Would you return all of this data exactly, leaving nothing out?

▬▬▬

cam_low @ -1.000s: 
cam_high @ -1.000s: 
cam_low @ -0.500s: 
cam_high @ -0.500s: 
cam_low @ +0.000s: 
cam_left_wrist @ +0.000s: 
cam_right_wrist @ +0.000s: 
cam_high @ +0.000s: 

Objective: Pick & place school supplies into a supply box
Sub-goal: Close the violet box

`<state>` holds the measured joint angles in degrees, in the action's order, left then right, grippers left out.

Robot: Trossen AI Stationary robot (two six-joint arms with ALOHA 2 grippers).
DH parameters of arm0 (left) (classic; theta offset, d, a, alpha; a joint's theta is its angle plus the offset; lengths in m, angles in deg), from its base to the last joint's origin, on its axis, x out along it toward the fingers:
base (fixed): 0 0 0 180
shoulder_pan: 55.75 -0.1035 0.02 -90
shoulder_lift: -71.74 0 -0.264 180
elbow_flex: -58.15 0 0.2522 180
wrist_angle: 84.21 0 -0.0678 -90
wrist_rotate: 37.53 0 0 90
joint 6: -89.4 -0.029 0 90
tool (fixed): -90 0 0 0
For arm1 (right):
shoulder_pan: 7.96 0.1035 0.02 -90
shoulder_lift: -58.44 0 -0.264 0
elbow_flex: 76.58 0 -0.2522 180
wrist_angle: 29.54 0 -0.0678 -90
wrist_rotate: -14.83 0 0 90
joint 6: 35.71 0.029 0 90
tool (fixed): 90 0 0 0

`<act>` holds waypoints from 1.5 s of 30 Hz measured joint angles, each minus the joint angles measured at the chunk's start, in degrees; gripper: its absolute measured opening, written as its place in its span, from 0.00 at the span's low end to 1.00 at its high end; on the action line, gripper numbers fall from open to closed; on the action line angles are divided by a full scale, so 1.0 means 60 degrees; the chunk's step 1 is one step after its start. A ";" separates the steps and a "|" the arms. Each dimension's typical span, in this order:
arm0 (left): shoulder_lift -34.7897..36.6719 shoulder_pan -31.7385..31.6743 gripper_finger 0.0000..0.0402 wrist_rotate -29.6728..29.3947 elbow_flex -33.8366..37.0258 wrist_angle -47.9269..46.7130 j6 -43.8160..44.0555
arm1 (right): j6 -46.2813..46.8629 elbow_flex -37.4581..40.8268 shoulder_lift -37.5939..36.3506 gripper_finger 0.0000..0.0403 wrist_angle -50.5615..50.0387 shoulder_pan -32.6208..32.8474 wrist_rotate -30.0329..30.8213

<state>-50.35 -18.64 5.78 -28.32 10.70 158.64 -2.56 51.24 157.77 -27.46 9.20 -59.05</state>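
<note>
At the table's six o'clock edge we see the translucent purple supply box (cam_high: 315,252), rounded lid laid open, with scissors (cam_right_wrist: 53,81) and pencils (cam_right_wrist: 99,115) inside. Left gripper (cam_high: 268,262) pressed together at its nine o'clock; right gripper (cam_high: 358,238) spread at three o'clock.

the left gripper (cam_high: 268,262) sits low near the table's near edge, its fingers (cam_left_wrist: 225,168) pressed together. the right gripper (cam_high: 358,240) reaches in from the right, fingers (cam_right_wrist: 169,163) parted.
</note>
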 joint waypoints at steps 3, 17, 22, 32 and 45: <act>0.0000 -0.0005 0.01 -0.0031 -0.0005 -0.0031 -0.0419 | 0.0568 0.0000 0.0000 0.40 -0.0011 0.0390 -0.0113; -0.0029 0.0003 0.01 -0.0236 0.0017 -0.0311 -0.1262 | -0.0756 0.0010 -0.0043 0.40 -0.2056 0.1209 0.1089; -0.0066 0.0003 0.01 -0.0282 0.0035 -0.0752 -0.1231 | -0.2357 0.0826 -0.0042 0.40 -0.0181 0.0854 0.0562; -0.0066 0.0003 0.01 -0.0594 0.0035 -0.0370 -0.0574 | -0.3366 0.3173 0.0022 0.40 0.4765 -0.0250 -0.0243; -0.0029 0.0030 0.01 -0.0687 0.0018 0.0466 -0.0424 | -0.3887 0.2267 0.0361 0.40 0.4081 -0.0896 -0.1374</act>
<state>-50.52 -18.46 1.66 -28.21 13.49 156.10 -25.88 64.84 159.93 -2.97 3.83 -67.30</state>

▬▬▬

ANSWER SECTION:
cam_low @ -1.000s: 
cam_high @ -1.000s: 
cam_low @ -0.500s: 
cam_high @ -0.500s: 
cam_low @ +0.000s: 
cam_left_wrist @ +0.000s: 
cam_right_wrist @ +0.000s: 
cam_high @ +0.000s: 

Objective: Pick & place school supplies into a supply box
Sub-goal: Close the violet box

`<state>` holds the measured joint angles in degrees, in the action's order, left then right, grippers left out.

Robot: Trossen AI Stationary robot (two six-joint arms with ALOHA 2 grippers).
DH parameters of arm0 (left) (classic; theta offset, d, a, alpha; a joint's theta is its angle plus the offset; lengths in m, angles in deg), from its base to the last joint's origin, on its axis, x out along it toward the fingers:
base (fixed): 0 0 0 180
shoulder_pan: 55.75 -0.1035 0.02 -90
shoulder_lift: -71.74 0 -0.264 180
elbow_flex: -58.15 0 0.2522 180
wrist_angle: 84.21 0 -0.0678 -90
wrist_rotate: 37.53 0 0 90
joint 6: -89.4 -0.029 0 90
tool (fixed): -90 0 0 0
For arm1 (right):
shoulder_pan: 7.96 0.1035 0.02 -90
shoulder_lift: -58.44 0 -0.264 0
elbow_flex: 76.58 0 -0.2522 180
wrist_angle: 29.54 0 -0.0678 -90
wrist_rotate: -14.83 0 0 90
joint 6: 35.71 0.029 0 90
tool (fixed): 90 0 0 0

`<act>` holds waypoints from 1.5 s of 30 Hz measured joint angles, each minus the joint angles measured at the chunk's start, in degrees; gripper: its absolute measured opening, written as its place in its span, from 0.00 at the span's low end to 1.00 at its high end; on the action line, gripper numbers fall from open to closed; on the action line angles are divided by a full scale, so 1.0 means 60 degrees; the chunk's step 1 is one step after its start. A ";" separates the steps and a "|" the arms. Each dimension's typical span, in this order:
arm0 (left): shoulder_lift -34.7897..36.6719 shoulder_pan -31.7385..31.6743 gripper_finger 0.0000..0.0402 wrist_rotate -29.6728..29.3947 elbow_flex -33.8366..37.0258 wrist_angle -47.9269..46.7130 j6 -43.8160..44.0555
arm1 (right): j6 -46.2813..46.8629 elbow_flex -37.4581..40.8268 shoulder_lift -37.5939..36.3506 gripper_finger 0.0000..0.0403 wrist_angle -50.5615..50.0387 shoulder_pan -32.6208..32.8474 wrist_rotate -30.0329..30.8213

<state>-50.35 -18.64 5.78 -28.32 10.70 158.64 -2.56 51.24 157.77 -27.46 9.20 -59.05</state>
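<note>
At the table's six o'clock edge we see the translucent purple supply box (cam_high: 315,252), rounded lid laid open, with scissors (cam_right_wrist: 53,81) and pencils (cam_right_wrist: 99,115) inside. Left gripper (cam_high: 268,262) pressed together at its nine o'clock; right gripper (cam_high: 358,238) spread at three o'clock.

the left gripper (cam_high: 268,262) sits low near the table's near edge, its fingers (cam_left_wrist: 225,168) pressed together. the right gripper (cam_high: 358,240) reaches in from the right, fingers (cam_right_wrist: 169,163) parted.
</note>
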 joint waypoints at steps 3, 17, 22, 32 and 45: <act>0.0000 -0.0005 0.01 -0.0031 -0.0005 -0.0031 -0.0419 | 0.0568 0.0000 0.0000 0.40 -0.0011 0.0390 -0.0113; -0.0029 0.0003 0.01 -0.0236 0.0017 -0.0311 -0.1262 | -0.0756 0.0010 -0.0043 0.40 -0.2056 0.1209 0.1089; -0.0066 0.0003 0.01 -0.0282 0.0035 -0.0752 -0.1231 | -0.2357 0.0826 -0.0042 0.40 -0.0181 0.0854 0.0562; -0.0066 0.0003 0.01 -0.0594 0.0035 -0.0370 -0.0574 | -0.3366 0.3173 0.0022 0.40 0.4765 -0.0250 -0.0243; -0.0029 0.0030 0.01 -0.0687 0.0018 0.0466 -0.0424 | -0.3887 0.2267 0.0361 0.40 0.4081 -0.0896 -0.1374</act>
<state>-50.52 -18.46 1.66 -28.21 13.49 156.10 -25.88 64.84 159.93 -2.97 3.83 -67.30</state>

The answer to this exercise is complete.